To handle the bureaucracy, the founder used Sunset, one of the companies that sprung up last year to respond to the burgeoning industry of failed startups.

In a sign of the times, such wind-down startups are growing rapidly. Sunset saw 9x quarter-over-quarter revenue growth and a 65% monthly customer growth rate between November 2023 and January 2024.

Competitor SimpleClosure, which closed a $4 million seed round this month led by Infinity Ventures, has passed the $1 million mark in annualized revenue and also recorded a monthly growth rate of over 50% in the same period. Since its public launch in September, the startup’s revenue has increased more than 14x.

Even larger startups are interested in the additional help. “We’ve now had multiple companies that have become customers that have raised tens of millions [in venture funding],” said Dori Yona, co-founder and CEO of SimpleClosure.

In early February, equity management platform Carta joined the bandwagon: CEO Henry Ward announced in a blog post a new startup shutdown service, Carta Conclusions. “[T]he work of dissolving a company is exceptionally unpleasant. It is also, by definition, zero-value to the founder, the company, and the world,” Ward wrote.

Carta’s entrance could disrupt its competitors, given its existing relationships with a large customer base of startups and access to internal startup data on cap table management, which could help it to accurately target prospects.

Founders never want to think about the possibility of failure, but the vast majority of startups never make it to a successful liquidity event.

That reality has never been more apparent for many founders. The startup dealmaking spree ended more than two years ago. Many companies’ runways are nearly depleted and they still haven’t been able to grow into their lofty valuations.

In the first two months of 2024, startup collapses have hit digital media company The Messenger, which raised $50 million, and motorbike startup Cake, which raised $74 million. Even huge operations like Indian edtech Byju’s are teetering on the edge.

Roughly 55% of US startups that raised a round between 2020 and 2021 have yet to exit or raise a new round, according to PitchBook data, and many will be facing a cash crunch. The median time between rounds for VC-backed companies jumped from 1.27 years in 2022 to 1.51 in 2023.

Zero-sum game

Venture investors are no stranger to shutdowns: Some two-thirds of all startups never show a positive return to investors, according to the Harvard Business Review.

Still, startups shutting down can be a huge source of friction between founders and investors. “Sometimes the investor wants to shut down and the founder doesn’t,” said Brendan Mahony, founder and CEO of Sunset.

If an investor is listed as a director of the company, they want to ensure that the company winds down before it runs out of cash, to avoid potential liabilities. Without getting an official certificate of dissolution, a venture firm cannot technically write off its investment.

For a typical enterprise software company, Mahony recommends that startups have between $30,000 and $50,000 in the bank at a minimum to wind down. “Some founders believe they can run it to zero,” Mahony said.

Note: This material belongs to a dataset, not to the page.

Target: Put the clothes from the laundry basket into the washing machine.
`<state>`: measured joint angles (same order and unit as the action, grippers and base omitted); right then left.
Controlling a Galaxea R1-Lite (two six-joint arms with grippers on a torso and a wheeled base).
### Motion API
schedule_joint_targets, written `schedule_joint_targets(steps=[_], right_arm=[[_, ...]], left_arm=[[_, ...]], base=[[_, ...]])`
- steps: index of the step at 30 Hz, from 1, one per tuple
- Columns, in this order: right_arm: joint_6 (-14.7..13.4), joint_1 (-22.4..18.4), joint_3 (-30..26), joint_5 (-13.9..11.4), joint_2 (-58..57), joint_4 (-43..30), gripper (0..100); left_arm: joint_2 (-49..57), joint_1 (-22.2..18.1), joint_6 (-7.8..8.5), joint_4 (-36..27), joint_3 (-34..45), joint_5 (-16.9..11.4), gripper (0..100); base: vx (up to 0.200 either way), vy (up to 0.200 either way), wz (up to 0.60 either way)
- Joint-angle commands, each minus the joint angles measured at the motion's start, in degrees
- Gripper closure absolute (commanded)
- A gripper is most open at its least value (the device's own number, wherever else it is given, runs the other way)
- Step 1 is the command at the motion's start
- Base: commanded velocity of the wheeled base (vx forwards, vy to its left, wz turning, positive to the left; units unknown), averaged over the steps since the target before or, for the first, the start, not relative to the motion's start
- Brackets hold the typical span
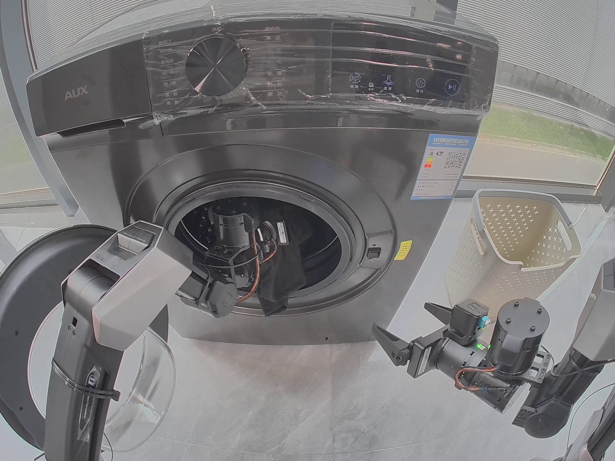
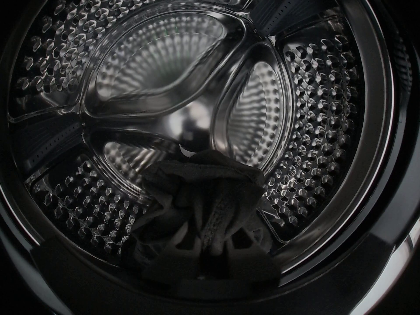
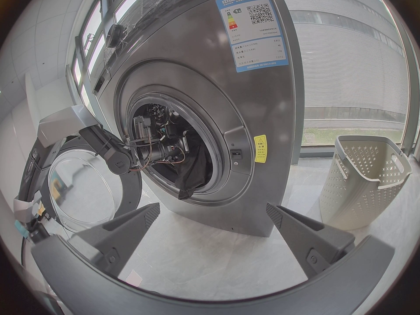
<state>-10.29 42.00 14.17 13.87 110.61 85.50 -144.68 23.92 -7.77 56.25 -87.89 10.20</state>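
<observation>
Washing machine (image 1: 269,155): grey brushed-metal front-loader, round port, control panel under wrinkled clear film. It stands on a pale glossy floor (image 1: 288,392).

Door (image 1: 38,328): swung fully open to the machine's left. It has a dark ring with a clear domed window, and the port mouth is unobstructed from the front.

Drum (image 2: 315,110): polished steel, dimpled and perforated wall, smooth ribbed paddles, curved back plate.

Laundry basket (image 1: 512,251): cream plastic, perforated walls, rounded rim with handle slots. It sits on the floor just right of the machine, apart from it.

Dark garment (image 1: 282,276): soft, matte, crumpled. It is bunched at the drum's lower front, with a corner drooping over the port's lower lip.

Left hand (image 1: 230,225): reached in through the port, beside the garment. Cannot tell its grip.

Right hand (image 1: 402,318): black wedge fingers spread wide, holding nothing. It hangs over open floor between machine and basket.
</observation>
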Motion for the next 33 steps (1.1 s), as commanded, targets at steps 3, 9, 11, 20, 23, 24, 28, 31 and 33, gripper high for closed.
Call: schedule_joint_targets(steps=[3,9,11,20,23,24,28,31,33], right_arm=[[0.01,0.02,0.16,0.01,-0.13,0.01,0],[0.09,0.02,0.16,-0.07,-0.13,0.01,0],[0.01,0.1,0.16,-0.07,-0.13,0.01,0],[0.01,0.1,0.16,-0.16,-0.13,0.1,0],[0.01,0.1,0.16,-0.16,-0.13,0.1,0],[0.09,0.02,0.16,-0.16,-0.13,0.1,0],[0.01,0.02,0.16,-0.16,-0.13,0.1,0],[0.01,0.02,0.16,-0.25,-0.13,0.1,0],[0.01,0.02,0.16,-0.25,-0.13,0.1,0]], left_arm=[[0.01,0.25,-0.67,1.06,1.85,0.17,0],[3.53,1.57,-0.58,-1.23,12.31,-1.33,0],[3.88,1.92,-0.5,-2.02,15.91,-2.82,0],[1.15,2.01,0.03,-2.19,19.52,-4.05,0],[-0.61,1.75,0.03,-1.58,18.02,-3.88,0],[-1.22,1.66,0.03,-1.49,17.41,-3.61,100],[-1.92,1.57,-0.06,-1.49,15.56,-3.44,100],[-1.75,1.66,-0.14,-1.49,14.33,-3.26,100],[-1.57,1.66,-0.23,-1.58,13.8,-3.26,100]], base=[[0.0,0.0,0.0],[0.0,0.0,0.0],[0.0,0.0,0.0],[0.0,0.0,0.0],[0.0,0.0,0.0],[0.0,0.0,0.0],[0.0,0.0,0.0],[0.0,0.0,0.0],[0.0,0.0,0.0]])
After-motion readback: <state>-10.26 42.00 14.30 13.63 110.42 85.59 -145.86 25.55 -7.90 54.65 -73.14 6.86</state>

Shutting down a startup can involve significant bureaucratic and legal challenges, especially in a remote-first world if employees are registered in multiple US states.

And as investors are having to write to zero more holdings than ever, more founders are feeling the pressure from investors to return capital as soon as possible. Yona said he’s also seeing more startups shutting down even with many months of runway still in the bank.

“We are seeing more and more companies that have realized that they can only do a significant down round, have significant capital in the bank, and have made a conscious decision to shut down,” Yona said.